Make TRUNKS BROWN. "Leaves" your choice (LIMIT the pinks and purple though!)
Block Size - 15.5 inches
TIPS AND TUTORIAL LINKS:
* Another quilting group has done a similar challenge and you can find GREAT LINKS to tree tutorials here.
* Look closely at the sample I linked and notice how most of the blocks combine some type of traditional quilting patterns with a twist - a wonky log cabin tree (bottom 2nd from the left), a tree with squares (top 2nd from left), a triangle tree stripped pieced similar to the spider web blocks (top left), strip pieced together and cut into a circle (bottom 3rd from left), flying geese, raw edge hexagons.
* I like the different sizes of trees in this block
* if you find that your finished block is too small...add a strip of your background fabric :)

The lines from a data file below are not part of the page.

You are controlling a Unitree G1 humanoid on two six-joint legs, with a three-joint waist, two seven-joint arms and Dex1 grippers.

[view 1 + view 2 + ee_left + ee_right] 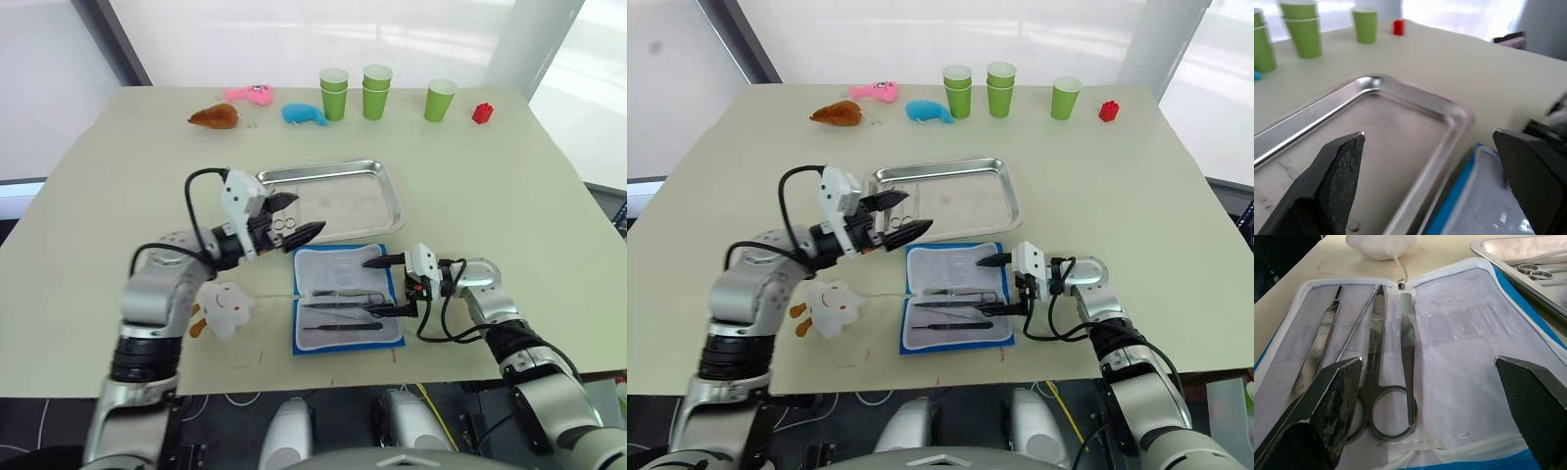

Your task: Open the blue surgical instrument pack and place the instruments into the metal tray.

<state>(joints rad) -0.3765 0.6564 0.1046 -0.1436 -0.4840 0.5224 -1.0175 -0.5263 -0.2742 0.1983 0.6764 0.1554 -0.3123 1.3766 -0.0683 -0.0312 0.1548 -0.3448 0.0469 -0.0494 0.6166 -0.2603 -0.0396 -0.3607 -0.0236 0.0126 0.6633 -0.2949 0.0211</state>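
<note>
table point(118, 196), left hand point(291, 217) partly hiding tray scissors point(1533, 269)

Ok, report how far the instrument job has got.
Done: the blue pack lies open, and one pair of scissors is in the metal tray. In hand: nothing; left gripper and right gripper are open. Left: scissors, tweezers and other tools remain in the pack.

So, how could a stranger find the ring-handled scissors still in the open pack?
Look at the near edge of the table, just in front of the metal tray, where the blue surgical instrument pack lies open. Among the instruments on its white lining, the scissors alone end in two round finger rings.
</note>
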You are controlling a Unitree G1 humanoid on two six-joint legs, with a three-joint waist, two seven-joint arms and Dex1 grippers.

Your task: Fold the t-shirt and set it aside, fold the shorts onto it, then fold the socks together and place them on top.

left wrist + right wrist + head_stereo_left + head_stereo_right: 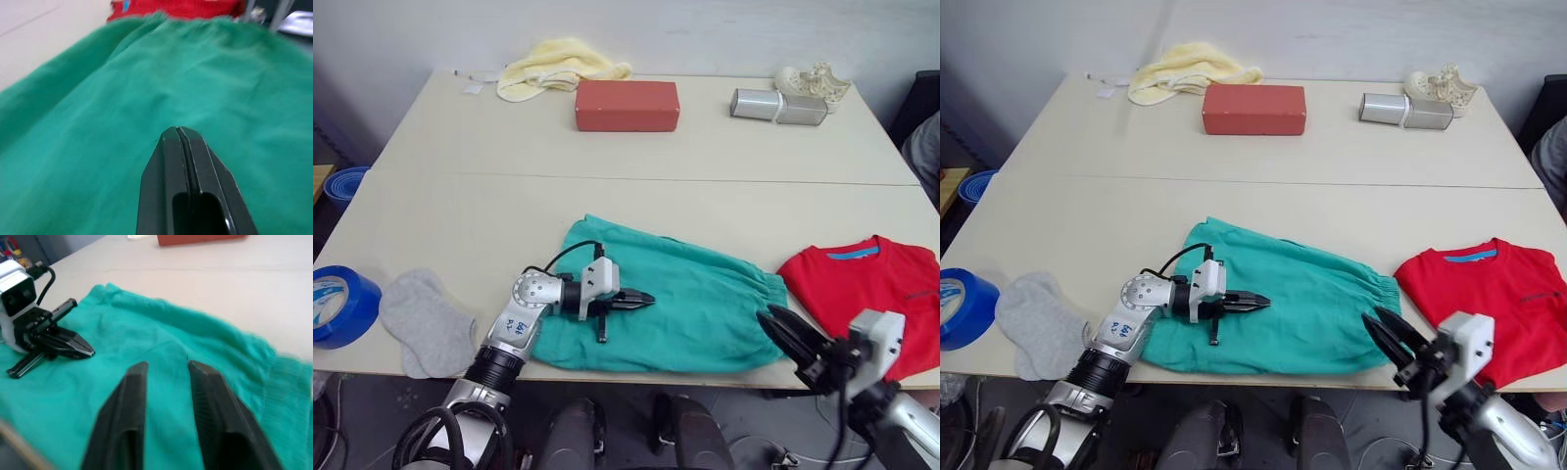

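Shorts (677,305) lie spread at the table's near edge, beside the folded t-shirt (871,294). Left gripper (644,301), fingers closed, rests over them; right gripper (781,329), fingers parted, hovers ready to fold.

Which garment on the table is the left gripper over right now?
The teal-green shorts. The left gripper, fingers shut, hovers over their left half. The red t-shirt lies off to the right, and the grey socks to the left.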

* Here is a tutorial for making a tree using fusible webbing.
* love this too :)
* I do not use fusible webbing. Instead, I use a glue stick and an erasable fabric pen (or chalk). This is how I make my fabric trees.
Here is a photo of my "leaves" up close.
I am really excited to see what you come up with. Please email me with any questions you might have. Keep looking at THIS sample quilt for ideas and inspiration! Let your creativity run wild. I hope you enjoy this project. Thanks in advance! Shauna :)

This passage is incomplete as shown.